## EXERCISE BRIEF:
Repeat all of the material exactly, with no line missing.

Start of RECORDED INFORMATION

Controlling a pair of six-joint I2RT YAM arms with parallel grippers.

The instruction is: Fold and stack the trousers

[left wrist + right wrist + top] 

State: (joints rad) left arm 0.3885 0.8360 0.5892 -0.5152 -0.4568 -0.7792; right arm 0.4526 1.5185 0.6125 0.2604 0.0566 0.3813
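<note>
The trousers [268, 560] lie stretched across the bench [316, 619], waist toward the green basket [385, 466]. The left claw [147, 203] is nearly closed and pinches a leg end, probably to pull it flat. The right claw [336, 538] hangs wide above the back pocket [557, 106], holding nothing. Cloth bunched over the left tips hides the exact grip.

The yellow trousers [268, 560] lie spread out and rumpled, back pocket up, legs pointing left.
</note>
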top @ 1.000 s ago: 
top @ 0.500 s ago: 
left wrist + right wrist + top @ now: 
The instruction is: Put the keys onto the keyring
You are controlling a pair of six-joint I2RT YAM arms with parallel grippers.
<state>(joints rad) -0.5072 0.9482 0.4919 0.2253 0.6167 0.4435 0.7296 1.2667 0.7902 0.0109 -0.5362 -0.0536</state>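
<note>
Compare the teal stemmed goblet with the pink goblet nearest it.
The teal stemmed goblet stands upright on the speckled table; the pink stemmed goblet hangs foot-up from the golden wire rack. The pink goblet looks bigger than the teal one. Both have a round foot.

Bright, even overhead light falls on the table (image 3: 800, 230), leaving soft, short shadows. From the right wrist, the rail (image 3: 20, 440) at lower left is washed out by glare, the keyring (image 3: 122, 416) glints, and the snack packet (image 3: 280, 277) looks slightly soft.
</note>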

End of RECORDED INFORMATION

## RESPONSE TO THIS TASK:
Controlling a pair of six-joint I2RT YAM arms with parallel grippers.

The instruction is: Fold and stack the trousers

[left wrist + right wrist + top] 

State: (joints rad) left arm 0.3885 0.8360 0.5892 -0.5152 -0.4568 -0.7792; right arm 0.4526 1.5185 0.6125 0.2604 0.0566 0.3813
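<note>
The trousers [268, 560] lie stretched across the bench [316, 619], waist toward the green basket [385, 466]. The left claw [147, 203] is nearly closed and pinches a leg end, probably to pull it flat. The right claw [336, 538] hangs wide above the back pocket [557, 106], holding nothing. Cloth bunched over the left tips hides the exact grip.

The yellow trousers [268, 560] lie spread out and rumpled, back pocket up, legs pointing left.
</note>
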top @ 1.000 s ago: 
top @ 0.500 s ago: 
left wrist + right wrist + top @ now: 
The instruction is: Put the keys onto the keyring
You are controlling a pair of six-joint I2RT YAM arms with parallel grippers.
<state>(joints rad) -0.5072 0.9482 0.4919 0.2253 0.6167 0.4435 0.7296 1.2667 0.7902 0.0109 -0.5362 -0.0536</state>
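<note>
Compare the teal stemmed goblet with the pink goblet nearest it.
The teal stemmed goblet stands upright on the speckled table; the pink stemmed goblet hangs foot-up from the golden wire rack. The pink goblet looks bigger than the teal one. Both have a round foot.

Bright, even overhead light falls on the table (image 3: 800, 230), leaving soft, short shadows. From the right wrist, the rail (image 3: 20, 440) at lower left is washed out by glare, the keyring (image 3: 122, 416) glints, and the snack packet (image 3: 280, 277) looks slightly soft.
</note>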

There is no more to this exercise.